Editor’s Note: The Register invited the five men who were ordained transitional deacons last year to write columns for the Register, to introduce themselves to the Catholic Diocese of Lincoln.
Deacon Ranil Weerackoon (pronounced We-ruh-cone) is from Cypress, Calif. He was ordained a deacon in May 2023 and served at St. Teresa Parish in Lincoln last summer. He is now in Theology 4 at Mount St. Mary Seminary in Emmitsburg, Md.
Ordinations will be May 24 (new deacons) and 25 (new priests) in the Cathedral of the Risen Christ in Lincoln.
By Deacon Ranil Weerackoon
I grew up in Southern California in a devout Catholic family with two younger sisters and parents who strongly practiced the faith. Our family would pray the Rosary every night and quite often go to daily Mass when we did not have school. Because prayer was at the center of our family life, my siblings and I developed good prayer habits and learned the importance of taking time each day to pray and listen to God.
After graduating from Pacifica High School in Garden Grove, Calif., in 2011, I attended California State University, Long Beach, where I majored in mathematics with an option in statistics. Although thoughts of the priesthood were vaguely on my radar, I mostly ignored them because I was interested in pursuing a career as a sports statistician. As it turned out, the University of Nebraska-Lincoln (UNL) was one of two universities I could find in the country that had a program that would give me an opportunity to work in that field. From 2015-2018, I attended UNL, where I got a master’s degree in statistics and began working on a Ph.D., while working as a sports analytics intern for the Huskers athletics teams and teaching undergraduate courses in statistics.

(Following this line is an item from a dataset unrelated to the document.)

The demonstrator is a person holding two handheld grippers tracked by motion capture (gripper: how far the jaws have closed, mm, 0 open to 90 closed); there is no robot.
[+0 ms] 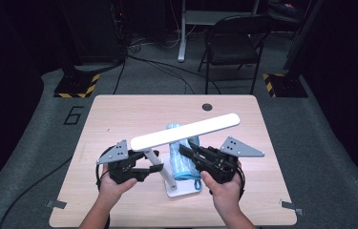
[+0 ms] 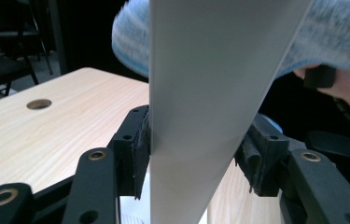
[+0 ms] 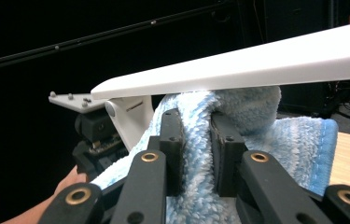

It was during my time at UNL that I began to grow deeper in the faith by attending daily Mass and praying a daily holy hour. The thoughts of the priesthood continued to come and go without any serious discernment, until one day when I was volunteering at the Newman Center’s annual fundraiser, “Phone-A-Thon.” Ironically enough, the phone lines were down that day, and we were unable to call donors. But one of my friends mentioned in passing he was going to the seminary, and that got me thinking more about my vocation. He recommended the book “To Save a Thousand Souls,” and I started reading it that very day. Before I could finish the first chapter, I realized God was telling me that I wouldn’t be calling anyone over the phone that day, because He had been calling me to the priesthood all along.
I was immediately convinced of God’s call, and I promptly left UNL to enter the seminary. During my time at St. Gregory the Great and Mount St. Mary’s seminaries, I have developed deep and powerful friendships with good men, some of whom are priests, some of whom are still discerning the priesthood, and some of whom have realized they are not called to be priests, but have become all the better for having entered the seminary. I only wish that when I was younger, I would have asked priests more questions about entering the seminary, because I feared at the time that entering the seminary would mean I had to be a priest.
Nevertheless, the Lord, in His providence, allowed me to learn from my experiences in college to grow developmentally, and I am grateful that I entered the seminary when I did because it’s what ultimately brought me to the Lincoln Diocese.
While celebrating Mass and administering the sacraments are most certainly the most powerful and exciting aspects of the priesthood, I am deeply looking forward to teaching. My time in the seminary has transformed me, with regard to my desire to spread the faith, and I have benefitted from partaking in various evangelization trips, teaching Totus Tuus, leading Scripture studies on the Eucharist at my summer assignments, and preaching as a deacon. I want to transmit the joy that comes from Christ to the parishioners and students I encounter by witnessing the faith and sharing with them my relationship with the Lord.
Indeed, one of the major reasons I have discerned being a priest for the Diocese of Lincoln is due to its strong emphasis on Catholic education. I believe that we need to form people in the faith so they come to know and love the God who made, redeemed, and ardently desires each of us.
I also hope to inspire others to fulfill the vocation God has had in store for them from all eternity. Just as my parents have always prayed that I will be true to the vocation God has called me to, I want to help others to come to know the Eucharistic heart of Jesus by spending time in Adoration and through praying the Rosary so that we can fulfill our true vocation to holiness and ultimately join Jesus, Mary, and the blessed as saints in heaven.